▶ **WHAT TO DO**
In the listing below, print exactly the lines from the first through the one that contains "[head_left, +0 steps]".

──────

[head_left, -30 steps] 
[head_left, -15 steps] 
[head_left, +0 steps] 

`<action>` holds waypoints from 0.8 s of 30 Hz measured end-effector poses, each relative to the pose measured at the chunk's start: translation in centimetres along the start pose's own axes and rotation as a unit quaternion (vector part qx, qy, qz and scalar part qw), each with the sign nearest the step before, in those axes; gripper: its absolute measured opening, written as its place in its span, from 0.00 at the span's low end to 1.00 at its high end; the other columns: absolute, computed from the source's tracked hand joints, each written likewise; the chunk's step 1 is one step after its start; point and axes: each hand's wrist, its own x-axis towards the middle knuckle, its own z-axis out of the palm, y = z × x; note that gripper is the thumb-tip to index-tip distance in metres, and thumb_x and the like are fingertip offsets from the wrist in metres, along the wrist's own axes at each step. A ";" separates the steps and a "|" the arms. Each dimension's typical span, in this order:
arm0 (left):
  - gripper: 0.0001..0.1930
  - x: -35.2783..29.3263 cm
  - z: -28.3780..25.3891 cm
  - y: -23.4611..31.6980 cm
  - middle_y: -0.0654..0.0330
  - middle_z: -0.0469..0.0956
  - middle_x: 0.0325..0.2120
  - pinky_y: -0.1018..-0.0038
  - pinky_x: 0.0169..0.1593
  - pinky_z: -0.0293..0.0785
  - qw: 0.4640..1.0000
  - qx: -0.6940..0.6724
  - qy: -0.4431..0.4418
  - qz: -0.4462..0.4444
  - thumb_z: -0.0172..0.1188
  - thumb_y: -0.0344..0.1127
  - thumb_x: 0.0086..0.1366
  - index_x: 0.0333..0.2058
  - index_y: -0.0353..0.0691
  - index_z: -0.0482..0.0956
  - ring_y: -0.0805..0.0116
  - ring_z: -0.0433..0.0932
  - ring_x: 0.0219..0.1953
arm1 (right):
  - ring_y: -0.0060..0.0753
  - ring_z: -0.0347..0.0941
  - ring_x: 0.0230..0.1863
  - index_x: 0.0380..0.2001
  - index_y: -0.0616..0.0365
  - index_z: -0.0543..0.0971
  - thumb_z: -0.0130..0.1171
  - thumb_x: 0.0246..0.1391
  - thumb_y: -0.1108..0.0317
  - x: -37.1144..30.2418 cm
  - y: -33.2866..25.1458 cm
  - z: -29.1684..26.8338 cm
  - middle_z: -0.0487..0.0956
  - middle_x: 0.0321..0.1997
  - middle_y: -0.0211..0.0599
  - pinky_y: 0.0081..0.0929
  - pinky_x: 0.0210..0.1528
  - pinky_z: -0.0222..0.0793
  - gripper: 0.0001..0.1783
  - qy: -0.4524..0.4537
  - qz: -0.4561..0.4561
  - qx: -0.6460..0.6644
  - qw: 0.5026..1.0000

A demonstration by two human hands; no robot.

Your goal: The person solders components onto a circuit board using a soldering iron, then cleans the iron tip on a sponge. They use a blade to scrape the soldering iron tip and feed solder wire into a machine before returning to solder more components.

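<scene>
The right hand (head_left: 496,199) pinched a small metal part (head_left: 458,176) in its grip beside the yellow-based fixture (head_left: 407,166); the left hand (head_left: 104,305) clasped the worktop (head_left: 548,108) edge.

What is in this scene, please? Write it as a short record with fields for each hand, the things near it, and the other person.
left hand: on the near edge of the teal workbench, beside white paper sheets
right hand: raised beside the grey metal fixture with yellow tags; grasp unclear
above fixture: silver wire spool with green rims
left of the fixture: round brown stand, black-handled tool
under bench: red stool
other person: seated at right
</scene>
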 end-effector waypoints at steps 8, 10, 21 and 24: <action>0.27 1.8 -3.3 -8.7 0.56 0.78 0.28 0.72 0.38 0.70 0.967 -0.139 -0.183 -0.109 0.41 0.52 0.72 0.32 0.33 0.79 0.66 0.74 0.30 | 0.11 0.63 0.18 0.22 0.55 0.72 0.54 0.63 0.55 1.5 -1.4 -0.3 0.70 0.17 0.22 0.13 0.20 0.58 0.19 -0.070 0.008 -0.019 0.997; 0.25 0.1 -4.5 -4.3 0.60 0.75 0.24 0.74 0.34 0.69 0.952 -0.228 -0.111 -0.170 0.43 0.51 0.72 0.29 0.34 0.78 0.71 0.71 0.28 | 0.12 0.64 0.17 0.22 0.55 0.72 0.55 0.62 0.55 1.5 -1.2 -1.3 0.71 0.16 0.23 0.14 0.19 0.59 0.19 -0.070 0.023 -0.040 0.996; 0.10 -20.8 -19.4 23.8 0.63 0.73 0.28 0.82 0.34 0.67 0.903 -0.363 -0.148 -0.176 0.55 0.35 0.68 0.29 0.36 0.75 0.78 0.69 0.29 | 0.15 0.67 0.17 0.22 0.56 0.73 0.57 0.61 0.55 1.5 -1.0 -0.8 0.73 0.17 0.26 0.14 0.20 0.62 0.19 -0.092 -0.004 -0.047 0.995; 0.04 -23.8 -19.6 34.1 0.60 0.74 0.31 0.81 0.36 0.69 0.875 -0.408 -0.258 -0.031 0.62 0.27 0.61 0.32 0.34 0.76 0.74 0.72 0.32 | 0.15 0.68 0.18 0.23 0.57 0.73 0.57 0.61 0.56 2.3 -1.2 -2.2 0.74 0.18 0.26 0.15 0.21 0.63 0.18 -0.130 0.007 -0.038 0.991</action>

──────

▶ **RESULT BELOW**
[head_left, -30 steps] 
[head_left, -15 steps] 
[head_left, +0 steps] 

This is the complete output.